Monday, April 28, 2025

In high places (Mike Oldfield) (LP 3389 - 3394)

Mike Oldfield  Tubular Bells (CD, Virgin Records, 1973) ***  

Mike Oldfield  Hergest Ridge (Vinyl, Virgin Records, 1974) ****

Mike Oldfield  Ommadawn  (Vinyl/CD, Virgin Records, 1975) *****

Mike Oldfield  Crises  (CD, Virgin Records, 1983) ***

Mike Oldfield  Tubular Bells II (CD, WEA Records, 1992) ****

Mike Oldfield  Return To Ommadawn (CD, Virgin/EMI Records, 2017) ****

Genre: Prog rock

Places I remember: Fives, Second hand shops in Caterham, The Warehouse, Real Groovy, HMV, Fopp

Fab, and all the other pimply hyperboles: Ommadawn (yes - all of it)

Gear costume: Moonlight Shadow (Crises)

They loom large in his legend 
(The Album Collection playlists): Part 1Part 2Part 3Part 4Part 5

Active compensatory factors: Long ago and far away, in 1973, I was in the fifth form at school and a football mate gave me a copy of Tubular Bells. I suspect he procured it illegally, and although I was grateful for the gift, I also gave it away soon after. I liked it well enough, mainly for the first section, that finishes with the introduction of the instruments by Vivian Stanshall, but not enough to keep it.

Fast forward many years later and I'd bought and enjoyed a number of his other albums. So, buying a CD copy seemed sensible given you can listen to the whole thing on one disc. 

I haven't really changed my opinion of it that much, after all this time. I am much more likely to play his other albums. Still, it is nice to have it in the collection.

Hergest Ridge was his second album and I only bought this on vinyl from a charity shop while living in the UK a few years ago.

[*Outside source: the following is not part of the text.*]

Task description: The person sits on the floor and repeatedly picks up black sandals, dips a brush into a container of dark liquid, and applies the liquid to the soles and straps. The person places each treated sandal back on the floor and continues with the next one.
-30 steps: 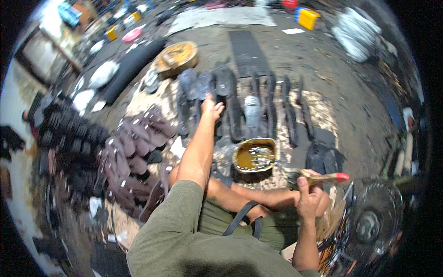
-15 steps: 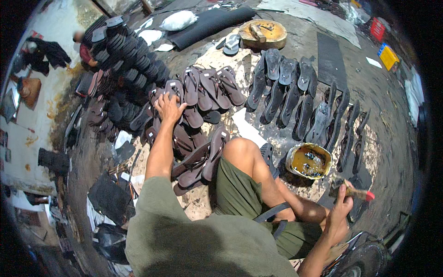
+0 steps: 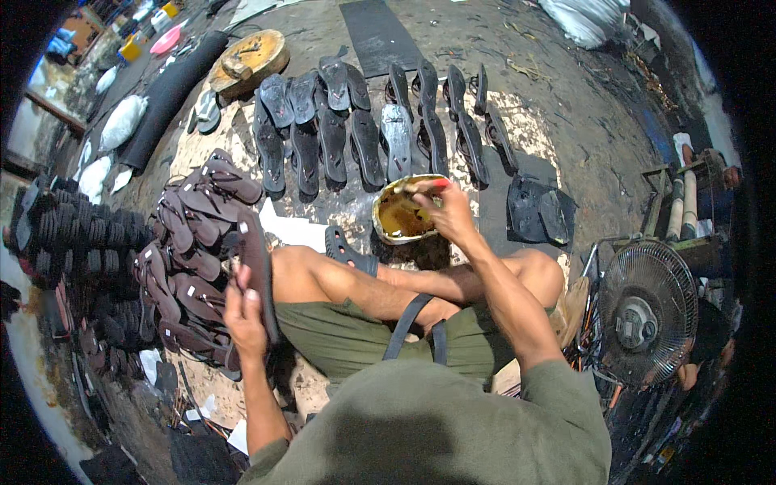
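Observation:
My left hand (image 3: 244, 311) grips a dark brown sandal (image 3: 256, 267), held upright beside my left knee, close to the pile of brown sandals (image 3: 190, 242). Over the round tin of yellow-brown glue (image 3: 402, 212), my right hand (image 3: 450, 212) holds a brush with a red-tipped handle (image 3: 428, 186), its bristle end at the tin's rim. I sit cross-legged on the ground with the tin just past my shins.
A row of black sandal soles (image 3: 364, 129) lies beyond the tin. Stacked dark soles (image 3: 77, 242) stand at the left. A round wooden block (image 3: 246, 56) and a black mat (image 3: 376, 32) lie farther off. A standing fan (image 3: 647, 311) is at my right, and black sole pieces (image 3: 540, 212) lie near it.
My left hand has lifted one brown sandal off the pile and drawn it back to my knee. My right hand moved the brush from my right side over to the glue tin.

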Available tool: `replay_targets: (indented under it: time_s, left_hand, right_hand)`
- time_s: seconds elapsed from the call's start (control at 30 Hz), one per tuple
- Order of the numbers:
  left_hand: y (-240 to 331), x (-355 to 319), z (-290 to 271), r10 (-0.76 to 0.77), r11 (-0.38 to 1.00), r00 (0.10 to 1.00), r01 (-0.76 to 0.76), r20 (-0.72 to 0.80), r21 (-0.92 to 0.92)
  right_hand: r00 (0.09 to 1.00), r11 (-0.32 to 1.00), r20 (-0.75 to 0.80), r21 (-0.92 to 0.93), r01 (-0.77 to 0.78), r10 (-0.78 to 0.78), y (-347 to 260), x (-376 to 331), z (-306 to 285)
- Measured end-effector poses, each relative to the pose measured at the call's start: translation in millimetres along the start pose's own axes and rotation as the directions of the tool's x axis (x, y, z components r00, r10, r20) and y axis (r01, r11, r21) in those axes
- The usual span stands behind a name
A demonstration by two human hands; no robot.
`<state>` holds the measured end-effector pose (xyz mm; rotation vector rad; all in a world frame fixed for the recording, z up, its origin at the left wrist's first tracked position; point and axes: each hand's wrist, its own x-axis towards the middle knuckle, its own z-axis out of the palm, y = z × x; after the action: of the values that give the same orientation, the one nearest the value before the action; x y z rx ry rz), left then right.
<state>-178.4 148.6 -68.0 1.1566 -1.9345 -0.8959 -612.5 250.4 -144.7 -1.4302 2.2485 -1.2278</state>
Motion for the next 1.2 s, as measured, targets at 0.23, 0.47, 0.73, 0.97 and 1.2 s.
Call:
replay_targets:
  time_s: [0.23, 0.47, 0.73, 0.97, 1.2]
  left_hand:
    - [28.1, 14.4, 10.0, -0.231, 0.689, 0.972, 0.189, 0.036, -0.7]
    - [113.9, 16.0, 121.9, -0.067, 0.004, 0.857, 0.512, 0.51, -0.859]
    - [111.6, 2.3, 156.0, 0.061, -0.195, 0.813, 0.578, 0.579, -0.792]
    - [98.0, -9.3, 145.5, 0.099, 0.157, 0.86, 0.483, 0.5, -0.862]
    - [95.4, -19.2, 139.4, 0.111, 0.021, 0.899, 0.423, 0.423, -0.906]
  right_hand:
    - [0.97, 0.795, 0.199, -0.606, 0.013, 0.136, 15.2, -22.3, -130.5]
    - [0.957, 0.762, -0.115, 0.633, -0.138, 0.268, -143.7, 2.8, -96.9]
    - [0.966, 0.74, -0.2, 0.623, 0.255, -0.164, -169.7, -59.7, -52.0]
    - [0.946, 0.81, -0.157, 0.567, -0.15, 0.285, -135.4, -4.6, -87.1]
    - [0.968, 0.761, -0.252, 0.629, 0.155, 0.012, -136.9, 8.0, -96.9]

It holds together well and doesn't have the confusing addition of Vivian to change the mood. At he time of release, it was overshadowed by the massive seller that was Tubular Bells, but I think it's a better piece of music all round.

Third album, Ommadawn, is for me his best album. I just love the more Celtic leaning sounds, the choral sections, and the unfolding themes and rhythms on Ommadawn. It needs to be heard as a piece, hence me adding a link to the whole album above. I never get tired of listening to Ommadawn as it reveals different things each time.

Crises is his eighth album in ten years - which makes him quite a prolific artist. It starts with the lengthy title track that weaves together some synth ambience with edgier rock bits to good effect. 

The liner notes indicate his desire for some shorter, poppier songs that could even be singles, and there is nothing better in his catalogue along those lines than Moonlight Shadow. Maggie Reilly's vocals and Mike's guitar solos are superb. The 12 inch version on the expanded edition is the best one IMHO.

He returned to Tubular Bells in 1992. Tubular Bells II was again wildly successful commercially and I think it's far superior to the original album. The themes loop around in very pleasing fashion and Mike's playing is beautiful throughout. Alan Rickman takes on Vivian Stanshall's MC role brilliantly.

The final album in this pile is what's turned out to be his latest, from 2017: Return To Ommadawn.

I really love his long form albums, which is how he started out (Incantations is in that extended format, as well as the first three reviewed above. It's an album I don't own but reviewed for MNAC).

Return To Ommadawn takes the first Ommadawn as a launching off point. While I do prefer the first album, it is a fitting way to finish his career, if it indeed becomes his final album.

Where do they all belong? He's made a great body of work that is mostly true to his singular artistic vision. He's also not above considering carefully what kind of music his fans love as well.